Why would I choose this?

Goldilocks size and performance
- Medium is bigger than mini. Medium has 14 billion parameters.
- Competitive enough with larger models but more efficient
Optimized for my use cases
Suitable for local deployments
Cost effective (since I’m a lowly cabbage farmer)
Flexibility in deployments

I need something local and powerful and it fits the bill. Having it being its own docker image makes it easy. Another positive is my ability to fine tune it (for my greedy need for information on the new iPhone).

Caveats!

Hallucination
- My own guys are working against me! *sigh* Tis the cost of doing business. For this I may have to implement and RAG system.
English
- I’m pigeonholing myself into consuming English. In the end this is not an overall large deal since I’m not multilingual. Though it adds complexity should I want to expand data sources to places I can’t understand

So what does a headstrong cabbage farmer like me do?

Sanity checks.

Things like volume yields
- Meaning: Checks if the summary’s length is reasonable.
  - Did Phi-4 produce a 150-word summary as requested, or did it return a single sentence or a 10-page novel?
Cardinality or categorical value checks.
- Meaning: Checks if the entities (people, places, etc.) in the summary are a valid subset of the entities in the original article. Primary defense against hallucination.
  - Does the summary mention ‘Germany’ when the source text only ever mentioned ‘France’?
Completeness and fill rate checks.
- Meaning: Checks for the omission of critical information.
  - The original article mentioned three key companies, but the summary only includes one. Is the summary missing vital information?
Uniqueness checks
- Meaning: Checks for repetitive or redundant content within the summary.
  - Did the model get stuck in a loop and repeat the same sentence three times?
Range checks.
- Meaning: Checks if numerical data in the summary is factually correct based on the source.
- The source text says profits were ‘$5 million,’ but the summary says ‘$5 billion.’ Is this a catastrophic numerical error?
Presence checks
- Meaning: The most basic check: did the service return anything at all?
  - Did the Phi-4 service time out or return an empty string instead of a summary?
Data type validation checks.
- Meaning: Checks if the summary adheres to the requested structure.
  - I asked for a JSON object with a ‘title’ and ‘key_points’ array. Is the output valid JSON with those exact keys?
Consistency checks
- Meaning: The deepest check for factual grounding and logical contradiction.
  - The source text says ‘the project was cancelled,’ but the summary implies it’s ongoing. Does the summary contradict the facts of the original article?

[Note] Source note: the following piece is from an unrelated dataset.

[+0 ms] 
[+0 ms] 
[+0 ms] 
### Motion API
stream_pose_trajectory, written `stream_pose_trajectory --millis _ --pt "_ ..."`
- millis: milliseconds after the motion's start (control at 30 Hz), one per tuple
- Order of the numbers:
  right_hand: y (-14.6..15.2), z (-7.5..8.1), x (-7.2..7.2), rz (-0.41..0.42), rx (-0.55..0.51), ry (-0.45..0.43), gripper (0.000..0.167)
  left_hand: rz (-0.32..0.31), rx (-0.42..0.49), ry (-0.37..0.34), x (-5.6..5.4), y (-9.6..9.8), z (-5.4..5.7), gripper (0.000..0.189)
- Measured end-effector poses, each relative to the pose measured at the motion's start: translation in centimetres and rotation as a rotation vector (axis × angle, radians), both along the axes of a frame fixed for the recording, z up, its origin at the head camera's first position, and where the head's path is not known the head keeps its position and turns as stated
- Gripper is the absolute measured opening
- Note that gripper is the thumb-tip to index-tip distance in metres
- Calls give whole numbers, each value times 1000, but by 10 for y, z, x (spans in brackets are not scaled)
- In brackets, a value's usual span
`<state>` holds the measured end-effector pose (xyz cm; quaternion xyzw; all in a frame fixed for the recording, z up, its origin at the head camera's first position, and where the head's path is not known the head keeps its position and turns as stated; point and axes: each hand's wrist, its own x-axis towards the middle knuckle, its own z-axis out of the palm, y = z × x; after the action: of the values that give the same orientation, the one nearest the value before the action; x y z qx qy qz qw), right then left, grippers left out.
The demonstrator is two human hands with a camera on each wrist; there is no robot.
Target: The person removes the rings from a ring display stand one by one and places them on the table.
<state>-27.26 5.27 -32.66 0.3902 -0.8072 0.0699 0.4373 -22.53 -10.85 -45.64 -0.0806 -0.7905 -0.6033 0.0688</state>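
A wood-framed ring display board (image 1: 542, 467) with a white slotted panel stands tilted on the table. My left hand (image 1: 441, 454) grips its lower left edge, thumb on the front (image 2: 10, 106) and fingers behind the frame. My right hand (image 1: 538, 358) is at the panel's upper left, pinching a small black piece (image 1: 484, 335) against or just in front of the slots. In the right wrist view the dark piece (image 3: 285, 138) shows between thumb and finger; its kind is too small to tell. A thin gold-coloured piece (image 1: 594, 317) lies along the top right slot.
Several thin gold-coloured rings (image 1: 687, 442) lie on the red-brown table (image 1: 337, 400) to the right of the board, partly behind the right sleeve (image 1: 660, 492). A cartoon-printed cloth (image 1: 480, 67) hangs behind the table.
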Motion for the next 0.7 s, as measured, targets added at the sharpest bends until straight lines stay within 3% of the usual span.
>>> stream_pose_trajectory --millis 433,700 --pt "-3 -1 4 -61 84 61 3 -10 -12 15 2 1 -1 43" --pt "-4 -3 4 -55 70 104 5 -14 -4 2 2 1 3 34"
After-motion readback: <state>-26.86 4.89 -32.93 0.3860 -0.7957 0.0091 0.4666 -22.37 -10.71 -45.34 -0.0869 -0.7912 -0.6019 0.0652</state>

This list can quickly become like Benjamin Buford Blue naming uses for shrimp so I’ll top it off there.

This will be auto-run based on the scoring service or manually requested by moi.

Grabbing Entities with spaCy: grabbing the pertinent things

We are at the spaCy section.

Which model do I choose? spaCy offers a variety of pretrained models all with their own uses. They are trained on general web content so out of the box it won’t recognize tech jargon. I will likely need to fine tune a custom NER model and add custom components. At the start I will need to annotate data to train my model (there are open source tools to somewhat automate this process). This will also encompass training it to recognize entity types.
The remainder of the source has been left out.